[Stored data Boundary: Start]
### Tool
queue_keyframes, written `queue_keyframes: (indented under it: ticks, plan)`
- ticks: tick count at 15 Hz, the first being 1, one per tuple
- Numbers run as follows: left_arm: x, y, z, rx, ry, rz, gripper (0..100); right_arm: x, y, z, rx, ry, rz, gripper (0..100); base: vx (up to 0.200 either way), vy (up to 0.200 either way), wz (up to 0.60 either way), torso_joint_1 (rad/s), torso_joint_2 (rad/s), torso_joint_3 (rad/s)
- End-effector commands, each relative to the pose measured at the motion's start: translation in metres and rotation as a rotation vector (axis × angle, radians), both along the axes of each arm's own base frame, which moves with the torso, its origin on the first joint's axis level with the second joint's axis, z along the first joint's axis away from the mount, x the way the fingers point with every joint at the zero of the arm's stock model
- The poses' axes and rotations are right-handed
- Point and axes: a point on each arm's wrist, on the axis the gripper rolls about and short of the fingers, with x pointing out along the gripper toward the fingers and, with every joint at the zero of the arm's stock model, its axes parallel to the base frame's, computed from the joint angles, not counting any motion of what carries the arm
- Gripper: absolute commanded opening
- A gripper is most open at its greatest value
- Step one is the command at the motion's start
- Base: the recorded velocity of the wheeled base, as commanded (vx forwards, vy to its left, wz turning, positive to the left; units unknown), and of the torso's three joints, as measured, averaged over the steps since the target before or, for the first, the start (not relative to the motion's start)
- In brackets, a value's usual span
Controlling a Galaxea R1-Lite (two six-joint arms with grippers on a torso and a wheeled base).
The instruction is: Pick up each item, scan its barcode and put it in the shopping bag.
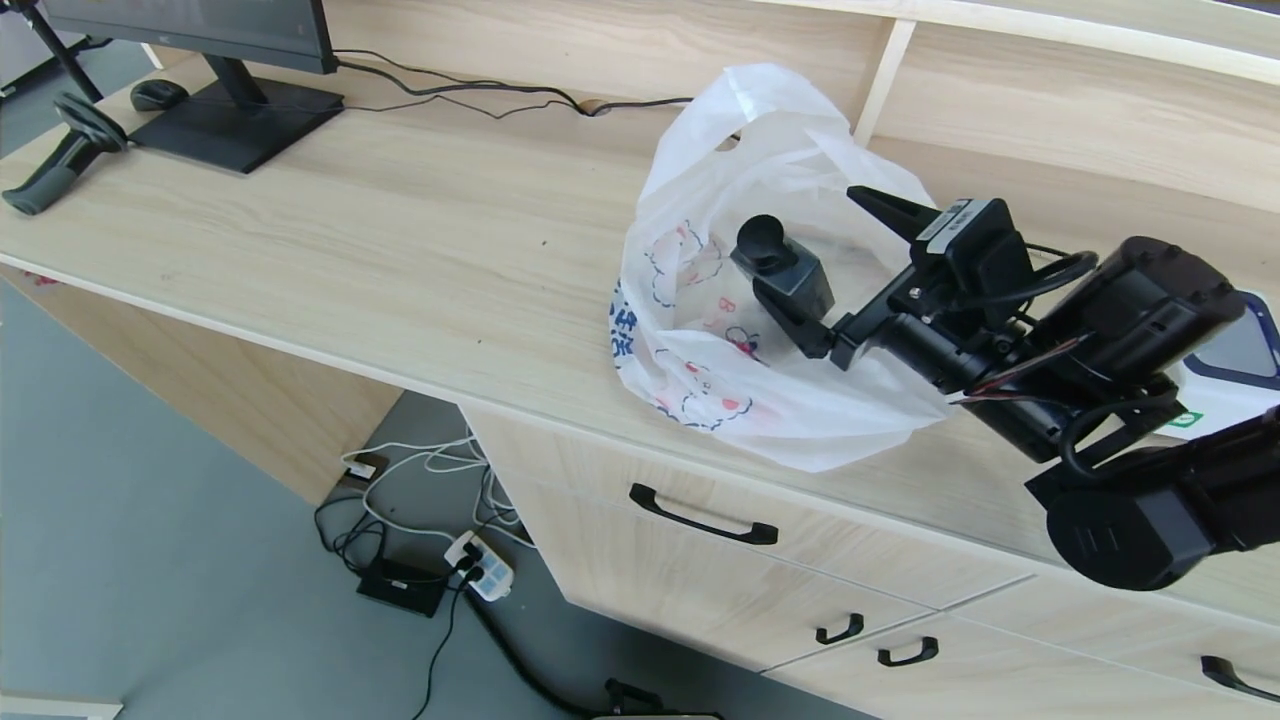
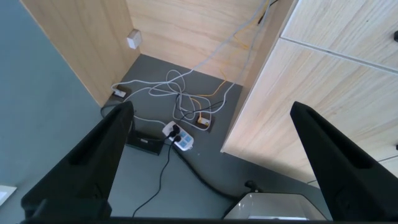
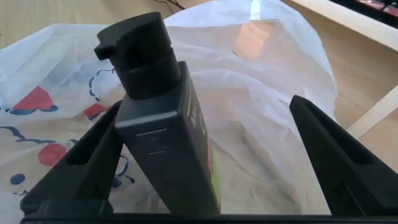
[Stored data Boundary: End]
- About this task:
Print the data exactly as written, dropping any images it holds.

- Result:
### Tool
queue_keyframes, written `queue_keyframes: (indented under it: ticks, plan)`
- ticks: tick count at 15 Hz, the first being 1, one per tuple
- Numbers run as follows: left_arm: x, y, z, rx, ry, rz, gripper (0..100); right_arm: x, y, z, rx, ry, rz, gripper (0..100); base: vx (up to 0.200 either way), vy (up to 0.200 either way), wz (up to 0.60 either way), torso_joint_1 (rad/s), torso_joint_2 (rad/s), torso_joint_3 (rad/s)
- End-effector commands, each relative to the pose measured at the motion's start: translation in metres and rotation as a rotation vector (axis × angle, radians), both along the axes of each arm's own base frame, which moves with the torso, its origin on the first joint's axis level with the second joint's axis, z along the first joint's axis away from the mount, x the way the fingers point with every joint at the zero of the arm's stock model
- The poses' axes and rotations are right-handed
- Point and axes: a point on each arm's wrist, on the axis the gripper rolls about and short of the fingers, with x pointing out along the gripper toward the fingers and, with every joint at the zero of the arm's stock model, its axes parallel to the base frame's, computed from the joint angles, not counting any motion of what carries the arm
- Gripper: absolute commanded opening
- A gripper is most open at its greatest value
- Step one is the command at the motion's start
- Base: the recorded velocity of the wheeled base, as commanded (vx forwards, vy to its left, wz turning, positive to the left; units unknown), and of the torso's three joints, as measured, averaged over the steps since the target before or, for the first, the start (not relative to the motion's start)
- In brackets, a value's usual span
Controlling a Galaxea R1-Lite (two six-joint arms with grippers on a torso and a wheeled base).
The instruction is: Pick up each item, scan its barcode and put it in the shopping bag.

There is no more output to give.